**** Data under study ****

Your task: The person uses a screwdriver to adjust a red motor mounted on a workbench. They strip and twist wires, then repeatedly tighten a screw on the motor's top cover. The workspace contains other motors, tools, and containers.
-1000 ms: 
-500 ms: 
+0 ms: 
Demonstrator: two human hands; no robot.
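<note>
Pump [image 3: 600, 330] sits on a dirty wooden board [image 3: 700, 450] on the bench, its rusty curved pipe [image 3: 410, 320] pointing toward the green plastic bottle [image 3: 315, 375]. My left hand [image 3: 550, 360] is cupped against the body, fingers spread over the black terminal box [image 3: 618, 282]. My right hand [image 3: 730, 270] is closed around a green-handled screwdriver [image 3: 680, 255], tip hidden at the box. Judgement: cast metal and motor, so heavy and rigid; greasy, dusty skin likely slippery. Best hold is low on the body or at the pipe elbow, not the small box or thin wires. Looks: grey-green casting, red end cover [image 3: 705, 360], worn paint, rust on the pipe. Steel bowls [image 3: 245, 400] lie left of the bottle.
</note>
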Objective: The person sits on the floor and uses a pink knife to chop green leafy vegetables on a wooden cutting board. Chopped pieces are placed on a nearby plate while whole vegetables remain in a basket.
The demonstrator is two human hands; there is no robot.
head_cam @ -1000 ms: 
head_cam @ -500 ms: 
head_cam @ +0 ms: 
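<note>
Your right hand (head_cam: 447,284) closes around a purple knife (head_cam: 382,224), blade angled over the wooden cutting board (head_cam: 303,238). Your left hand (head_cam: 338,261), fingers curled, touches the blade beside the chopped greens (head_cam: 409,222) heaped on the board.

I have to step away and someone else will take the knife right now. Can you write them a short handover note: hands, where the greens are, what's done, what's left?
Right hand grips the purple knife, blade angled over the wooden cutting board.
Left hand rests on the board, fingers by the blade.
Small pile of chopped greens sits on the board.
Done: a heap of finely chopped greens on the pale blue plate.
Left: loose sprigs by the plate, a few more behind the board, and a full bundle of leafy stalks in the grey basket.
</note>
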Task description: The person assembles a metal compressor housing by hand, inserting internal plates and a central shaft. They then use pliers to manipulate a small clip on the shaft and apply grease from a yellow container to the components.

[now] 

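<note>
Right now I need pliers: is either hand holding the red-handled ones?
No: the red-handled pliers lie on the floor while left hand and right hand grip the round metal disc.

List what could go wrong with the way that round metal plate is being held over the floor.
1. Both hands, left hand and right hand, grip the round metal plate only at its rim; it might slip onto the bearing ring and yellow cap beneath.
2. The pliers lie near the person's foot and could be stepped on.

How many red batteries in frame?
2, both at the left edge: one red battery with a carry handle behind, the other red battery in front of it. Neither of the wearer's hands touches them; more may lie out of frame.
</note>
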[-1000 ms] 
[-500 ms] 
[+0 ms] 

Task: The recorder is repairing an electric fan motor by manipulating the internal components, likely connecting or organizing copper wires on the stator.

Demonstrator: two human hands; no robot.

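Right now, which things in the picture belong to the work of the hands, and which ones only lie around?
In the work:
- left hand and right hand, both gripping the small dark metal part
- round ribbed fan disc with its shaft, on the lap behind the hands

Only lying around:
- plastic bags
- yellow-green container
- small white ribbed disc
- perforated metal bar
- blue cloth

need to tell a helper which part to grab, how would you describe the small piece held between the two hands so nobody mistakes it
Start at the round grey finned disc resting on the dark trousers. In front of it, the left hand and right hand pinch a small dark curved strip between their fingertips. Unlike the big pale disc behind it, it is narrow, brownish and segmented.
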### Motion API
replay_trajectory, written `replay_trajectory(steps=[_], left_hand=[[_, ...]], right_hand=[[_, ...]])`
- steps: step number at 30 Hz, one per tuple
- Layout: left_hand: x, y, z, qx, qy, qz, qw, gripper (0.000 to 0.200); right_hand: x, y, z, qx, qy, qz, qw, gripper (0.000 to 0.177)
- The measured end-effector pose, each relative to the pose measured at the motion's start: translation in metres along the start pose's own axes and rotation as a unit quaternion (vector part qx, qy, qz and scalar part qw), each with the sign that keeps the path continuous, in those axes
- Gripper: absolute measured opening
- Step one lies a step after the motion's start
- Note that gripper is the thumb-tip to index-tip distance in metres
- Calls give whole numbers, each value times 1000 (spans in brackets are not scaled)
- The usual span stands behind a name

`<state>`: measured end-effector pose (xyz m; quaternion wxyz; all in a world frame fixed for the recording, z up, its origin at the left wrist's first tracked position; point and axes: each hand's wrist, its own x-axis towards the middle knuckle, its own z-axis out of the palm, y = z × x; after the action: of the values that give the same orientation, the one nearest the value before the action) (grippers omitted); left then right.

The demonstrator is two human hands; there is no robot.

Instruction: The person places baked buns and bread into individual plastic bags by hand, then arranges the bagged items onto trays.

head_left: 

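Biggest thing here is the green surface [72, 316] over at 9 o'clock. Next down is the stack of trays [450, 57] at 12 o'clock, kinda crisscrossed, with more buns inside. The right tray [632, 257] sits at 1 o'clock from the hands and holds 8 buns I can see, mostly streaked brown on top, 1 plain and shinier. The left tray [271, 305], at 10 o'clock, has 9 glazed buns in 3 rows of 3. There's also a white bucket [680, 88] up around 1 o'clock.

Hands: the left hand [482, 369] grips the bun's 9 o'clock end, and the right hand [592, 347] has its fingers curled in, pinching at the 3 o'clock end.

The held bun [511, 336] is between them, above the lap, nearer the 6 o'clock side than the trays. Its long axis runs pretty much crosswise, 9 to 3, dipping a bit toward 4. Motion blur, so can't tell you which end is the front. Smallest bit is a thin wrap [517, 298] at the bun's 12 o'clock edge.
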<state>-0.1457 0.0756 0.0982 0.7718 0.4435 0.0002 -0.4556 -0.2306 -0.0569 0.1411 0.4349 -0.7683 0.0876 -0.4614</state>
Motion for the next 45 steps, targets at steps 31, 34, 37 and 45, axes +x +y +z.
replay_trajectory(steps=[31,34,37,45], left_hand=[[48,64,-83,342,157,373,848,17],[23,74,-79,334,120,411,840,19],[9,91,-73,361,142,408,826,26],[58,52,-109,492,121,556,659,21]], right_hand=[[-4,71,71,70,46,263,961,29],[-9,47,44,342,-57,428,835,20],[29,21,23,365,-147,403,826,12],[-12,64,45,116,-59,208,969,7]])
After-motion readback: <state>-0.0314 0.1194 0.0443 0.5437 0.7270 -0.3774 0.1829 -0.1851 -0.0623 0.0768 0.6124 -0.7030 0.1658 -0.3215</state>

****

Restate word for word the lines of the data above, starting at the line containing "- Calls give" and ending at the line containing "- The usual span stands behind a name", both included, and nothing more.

- Calls give whole numbers, each value times 1000 (spans in brackets are not scaled)
- The usual span stands behind a name

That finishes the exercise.